Pour tester cette hypothèse, nous avons mesuré les temps de réaction à deux tâches réalisées sur ordinateur par nos participants. Dans cette expérience, les participants devaient indiquer de la main gauche si un son est aigu ou grave, et de la main droite si une flèche est dirigée à gauche ou à droite de l’écran. Dans des conditions classiques, sans préparation particulière, on a constaté beaucoup d’interférence entre les traitements de ces tâches pourtant très simples, avec des allongements des temps de réaction de l’ordre de 500 à 600 ms – ce qui énorme en psychologie cognitive ! Mais ensuite, on a constaté que lorsqu’on incite les participants à se préparer autant à la seconde tâche qu’à la première, ils deviennent capables de les traiter en même temps, c’est-à-dire d’identifier le son en même temps que la position de la flèche, sans ralentissement cognitif. J’ai présenté ces résultats novateurs lors d’un congrès à Boston en novembre dernier (2), et nous allons approfondir cette recherche.
Pour cela, vous utilisez l’électroencéphalographie ou EEG. Comment cela se passe-t-il ?
Pour cela, vous utilisez l’électroencéphalographie ou EEG. Comment cela se passe-t-il ?
L. R. L’EEG est un outil qui mesure en temps réel l’activité électrique du cerveau. Il permet en particulier de voir à quel moment les participants se préparent à émettre une commande motrice en réponse à un stimulus. Concrètement, nous allons utiliser un casque EEG, avec des électrodes branchées sur le crâne de nos participants, qui seront en train de réaliser les mêmes expériences que précédemment, ce qui nous permettra de voir à partir de quel moment ils se préparent à répondre aux stimuli. Cette technique devrait nous permettre de vérifier que ce qu’on observe au niveau des temps de réaction se confirme au niveau de l’activation cérébrale, apportant ainsi un argument empirique encore plus direct à notre hypothèse de la préparation.
Nous avons la chance d’avoir accès à du matériel d’électrophysiologie et de pouvoir réaliser ces expériences EEG grâce à l’unité ESCCO de la MSHE Ledoux !

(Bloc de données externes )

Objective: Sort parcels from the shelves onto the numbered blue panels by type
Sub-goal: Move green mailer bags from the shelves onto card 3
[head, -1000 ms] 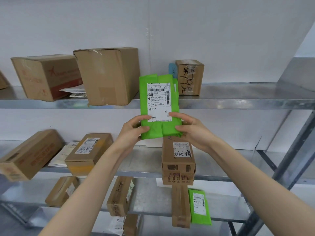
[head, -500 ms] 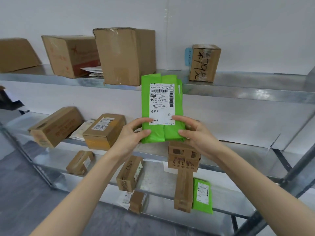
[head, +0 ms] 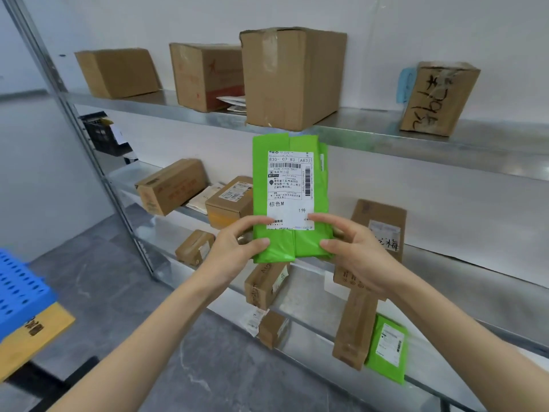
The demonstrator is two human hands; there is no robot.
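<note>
**boxfan:** so where's the green parcel (head: pixel 289 200) at right now?

**sorter22:** Up in the air in front of the shelves (head: pixel 386 129), upright, with the white label (head: pixel 289 185) facing the camera. Both hands have it by the bottom end. The left hand (head: pixel 234 251) pinches the lower left corner. Its thumb is on the front and its index fingertip is curled onto the label's bottom edge. The other fingers are behind the parcel, can't tell how they lie. The right hand (head: pixel 356 257) mirrors that on the lower right corner.

**boxfan:** and the panel?

**sorter22:** A blue panel (head: pixel 20 292) with holes pokes in at the far left edge, well apart from the parcel. I can't read any number on it. Brown cardboard boxes (head: pixel 292 78) sit on every shelf level. A second green bag (head: pixel 387 349) lies on a low shelf, just beside a long thin box (head: pixel 355 325).
</note>
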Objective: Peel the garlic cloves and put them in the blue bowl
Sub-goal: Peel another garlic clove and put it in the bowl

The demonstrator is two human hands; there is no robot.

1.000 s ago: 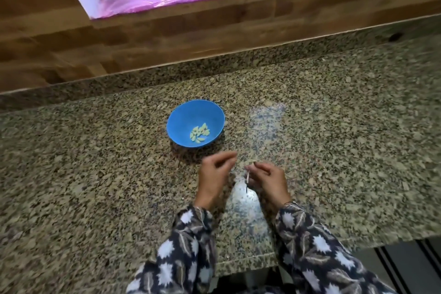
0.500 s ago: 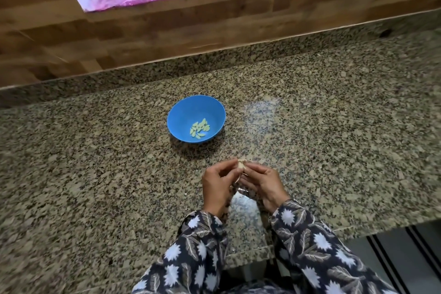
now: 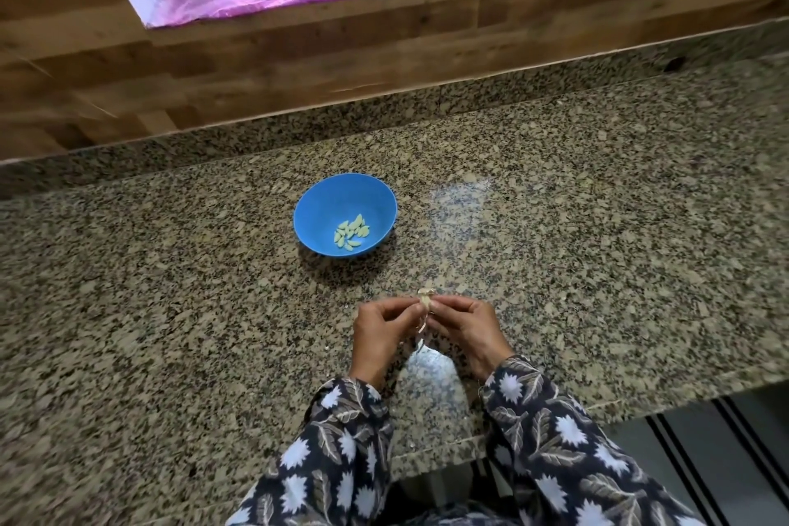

(1) Ce projet ANR s’inscrit dans la continuité du projet « Focalisation et allocation de l’attention dans un monde de distractions : étude des mécanismes cognitifs fondamentaux » (FOCAL) mené de 2018 à 2021 à la MSHE et financé par la région Bourgogne Franche-Comté.
(2) Le 63e congrès de la Psychonomic Society, du 17 au 20 novembre 2022.